Springer für Professionals: Ihr Unternehmen wurde gerade mit dem Energy Globe Award France 2013 ausgezeichnet. Wofür gab es diesen Preis?

Jens Mühlhaus: Wir wurden für die Modernisierung und Revitalisierung von französischen Kleinwasserkraftwerken als Bürgerbeteiligungsmodell als bestes Länderprojekt in Frankreich ausgewählt. Über die Vergabe entscheidet eine renommierte internationale Jury, zu deren Mitgliedern unter anderem Maneka Gandhi sowie Franz-Joseph Radermacher zählen. Wir freuen uns besonders, dass dieses schöne Projekt gewonnen hat, das Ökologie und Ökonomie so sinnvoll vereint. Da es sich um schon bestehende Kraftwerke handelt, sind keine großen Neueingriffe in die Gewässerökologie nötig. Stattdessen wird der Status quo durch neue Fischtreppen und andere Maßnahmen noch verbessert und anhand neuer Technik kann das Potential des Standortes gleichzeitig effizienter genutzt und die Wertschöpfung gesteigert werden. Durch das finanzielle Beteiligungsmodell profitieren davon auch die Bürger, die in das Projekt investiert haben.

Sie nennen sich "Der alternative Energie-Dienstleister". Was bedeutet dabei alternativ?

Die Antwort auf diese Frage liegt einerseits in unserem ökologischen Unternehmenshintergrund als Tochter eines gemeinnützigen Umweltschutzvereins und unserem Unternehmensziel eines dezentralen und demokratischen Umbaus der Energieversorgung auf 100 Prozent Erneuerbare Energien. Demnach bezieht sich das "alternativ" also auf den aktiven Ausbau einer alternativen Energiegewinnung.
Zum anderen wollten wir aber auch von Anfang an – und das nebenbei gesagt auch lange bevor einige großen Unternehmen der Erneuerbaren Energiebranche aufs Trittbrett gesprungen sind – einen alternativen Ansatz aufzeigen, der die Energiegewinnung im Gegensatz zu dem konventionellen zentralen Modell mit allen Wertschöpfungssteigerungen und Mitspracherechten in die Hand der Bürger legt. Deshalb projektieren und bauen wir Erneuerbare Energieanlagen und bieten sie privaten Anlegern als finanzielles Bürgerbeteiligungsmodell an.

Sie unterstützen vier Typen von Energieanlagen. Welche sind das und welche Projekte werden gegenwärtig realisiert?
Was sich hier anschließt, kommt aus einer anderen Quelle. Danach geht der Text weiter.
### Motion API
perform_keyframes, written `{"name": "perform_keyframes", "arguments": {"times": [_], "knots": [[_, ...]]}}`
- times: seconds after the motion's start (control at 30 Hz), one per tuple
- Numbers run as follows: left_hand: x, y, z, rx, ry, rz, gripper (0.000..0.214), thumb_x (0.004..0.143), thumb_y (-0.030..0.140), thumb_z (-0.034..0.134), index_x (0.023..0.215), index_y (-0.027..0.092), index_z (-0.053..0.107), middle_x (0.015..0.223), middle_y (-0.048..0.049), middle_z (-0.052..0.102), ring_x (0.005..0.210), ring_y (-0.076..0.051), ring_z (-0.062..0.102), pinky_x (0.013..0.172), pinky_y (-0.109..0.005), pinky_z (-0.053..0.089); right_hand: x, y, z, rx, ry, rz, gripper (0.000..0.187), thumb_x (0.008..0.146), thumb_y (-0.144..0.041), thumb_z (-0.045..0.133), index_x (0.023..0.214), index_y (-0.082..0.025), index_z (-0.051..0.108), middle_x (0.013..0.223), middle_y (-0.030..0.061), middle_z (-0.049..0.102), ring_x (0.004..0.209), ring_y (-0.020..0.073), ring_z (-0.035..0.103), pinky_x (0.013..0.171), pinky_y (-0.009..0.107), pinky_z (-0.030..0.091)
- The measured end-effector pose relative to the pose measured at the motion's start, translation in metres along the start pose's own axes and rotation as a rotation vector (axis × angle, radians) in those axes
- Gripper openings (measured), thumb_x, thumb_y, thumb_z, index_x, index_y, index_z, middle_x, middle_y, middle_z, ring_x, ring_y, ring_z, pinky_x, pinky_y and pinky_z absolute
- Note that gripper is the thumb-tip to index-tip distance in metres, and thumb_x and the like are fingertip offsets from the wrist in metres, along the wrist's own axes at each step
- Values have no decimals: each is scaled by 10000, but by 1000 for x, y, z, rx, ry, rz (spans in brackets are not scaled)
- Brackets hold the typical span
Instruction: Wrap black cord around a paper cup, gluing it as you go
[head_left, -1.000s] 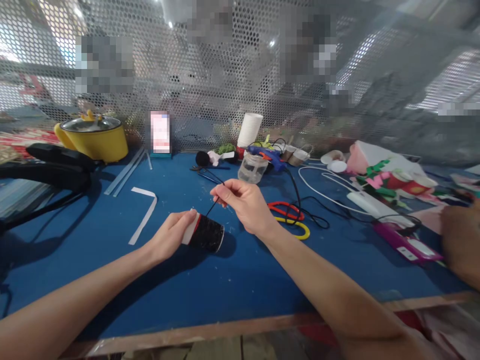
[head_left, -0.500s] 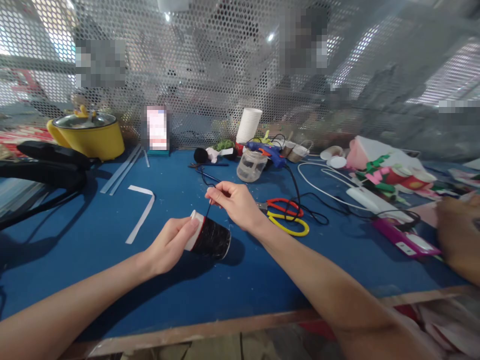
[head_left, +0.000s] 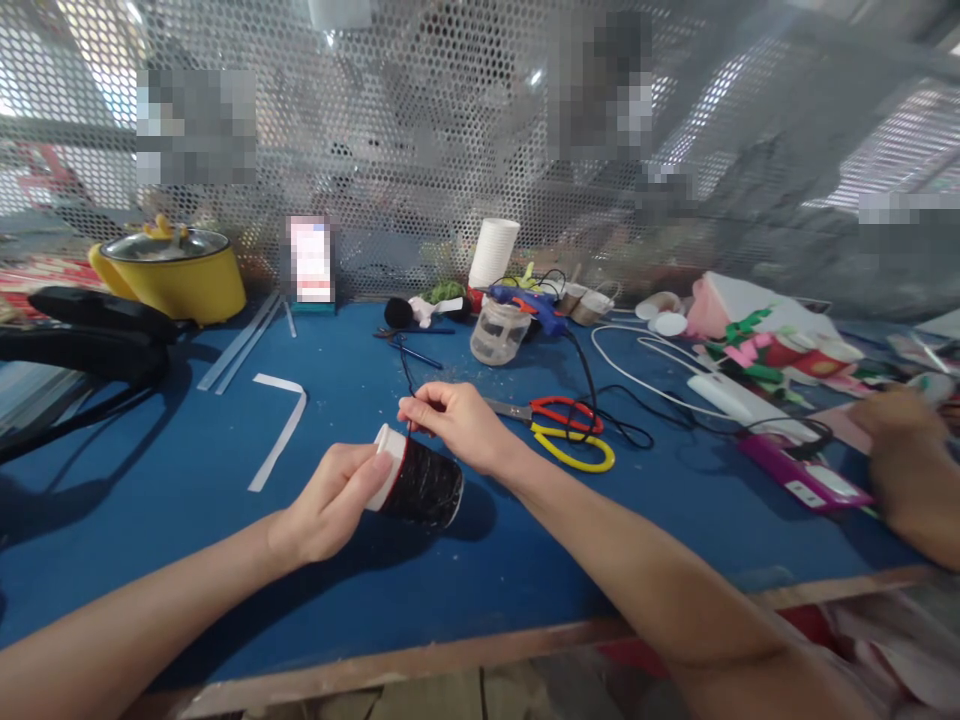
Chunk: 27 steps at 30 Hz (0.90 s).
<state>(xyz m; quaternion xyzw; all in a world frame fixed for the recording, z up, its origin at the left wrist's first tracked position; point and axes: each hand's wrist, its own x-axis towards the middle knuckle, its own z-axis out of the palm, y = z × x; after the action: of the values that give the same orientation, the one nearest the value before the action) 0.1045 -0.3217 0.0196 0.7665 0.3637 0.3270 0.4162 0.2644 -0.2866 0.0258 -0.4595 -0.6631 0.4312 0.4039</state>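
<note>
My left hand (head_left: 330, 500) grips a white paper cup (head_left: 384, 452) by its rim, thumb outside and the other fingers out of sight. The cup lies tilted on its side, its base toward the right. Black yarn (head_left: 424, 487) is wound around most of its wall, with a thin red line at the edge of the winding. Just above the cup, my right hand (head_left: 457, 420) pinches the black strand between thumb and fingers. From there the strand runs back over the table toward a dark ball (head_left: 398, 313).
Scissors (head_left: 574, 432) with red and yellow handles lie right of my right hand. Behind stand a clear plastic jar (head_left: 499, 335), a blue glue gun (head_left: 536, 305) and stacked white cups (head_left: 495, 250). A white strip (head_left: 283, 440) lies left. Another person's hand (head_left: 907, 440) is at far right.
My right hand has moved down and slightly left, closer to the cup's winding, shortening the strand between them. The scissors' blades now show more. The other person's hand has shifted slightly.
</note>
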Motion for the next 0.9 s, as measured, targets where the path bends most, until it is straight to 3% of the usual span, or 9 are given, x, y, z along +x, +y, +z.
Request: {"name": "perform_keyframes", "arguments": {"times": [0.23,0.73,0.9], "knots": [[-2,-1,0,20,-4,121,326,810,264,263,498,182,314,475,30,335,449,-87,280,456,-234,265,-1,0,3,19,-56,34,207,738,-291,531,587,-152,558,531,-29,535,502,80,477,523,215,351],[-2,-3,-1,84,7,208,319,816,215,258,500,185,296,484,28,338,456,-89,294,464,-240,266,-3,-1,2,-18,-98,58,223,735,-298,527,570,-148,533,491,-54,457,458,65,387,464,202,281],[-1,-3,-1,114,-9,335,301,824,189,263,526,182,301,492,30,344,458,-88,302,463,-232,276,-3,1,4,-38,-133,102,260,719,-341,549,555,-141,520,474,-66,410,439,59,345,439,199,262]]}}
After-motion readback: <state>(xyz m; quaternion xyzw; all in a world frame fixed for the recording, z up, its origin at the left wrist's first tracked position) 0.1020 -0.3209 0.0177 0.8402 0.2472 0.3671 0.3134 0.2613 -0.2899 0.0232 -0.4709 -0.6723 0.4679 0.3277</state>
Begonnen haben wir mit Bioenergieanlagen und kleinen Bürgersolarparks, wobei die Anlagengrößen im Laufe der Zeit sozusagen proportional zu unserem Unternehmen gewachsen sind, unser größter Solarpark in Delitzsch aus dem Jahr 2011 hat eine Gesamtleistung von über 8 MWp. Durch die radikale Beschneidung der Einspeisevergütung für Solarstrom Mitte 2012 sind Bürgersolarparks dieser Größe aktuell leider nicht mehr attraktiv. Da sich diese Entwicklung für Branchenkenner aber schon lange abgezeichnet hat, haben wir unseren Schwerpunktwechsel schon seit dem Jahr 2008 vorbereitet.
Inzwischen haben wir uns auch aus der komplizierten Projektierung von Bioenergieanlagen zurückgezogen und der Fokus liegt ganz klar auf Windenergie und Kleinwasserkraft. Der Energy Globe Award und das große Anlegerinteresse an dem reinen Eigenkapitalfonds Wasserkraft Frankreich zeigen uns, dass unser Ansatz im Bereich Wasserkraft aufgeht. Wir haben inzwischen ein festes Wasser-Team von insgesamt zehn Experten in Deutschland und unserer Dependance in Toulouse, die weitere Projekte vorbereiten. Mit 20 Mitarbeitern ist das Wind-Team sogar noch umfangreicher und auch hier haben wir einige Projekte in konkreter Planung. Ziel ist, das bislang stark vernachlässigte Wind-Potential in Süddeutschland auszubauen, das durch den Fortschritt der Technik mittlerweile ebenfalls wirtschaftlich nutzbar ist. Der Windpark Bayerischer Odenwald als erster reiner Windpark von Green City Energy mit fünf Nordex-Anlagen mit einer Gesamtleistung von 12 MW in der Nähe von Miltenberg wurde kürzlich voll platziert, einen weiteren bayrischen Windpark haben wir in konkreter Vorbereitung. Außerdem konzeptionieren wir mit dem Kraftwerkspark II aktuell ein Anleihenmodell, das verschiedene europäische Wind- und Wasserkraftanlagen bündelt. Interessenten können aus unterschiedlichen Laufzeiten von zehn beziehungsweise 20 Jahren wählen. Das maximale Emissionsvolumen des Kraftwerksparks II beträgt 50 Millionen Euro.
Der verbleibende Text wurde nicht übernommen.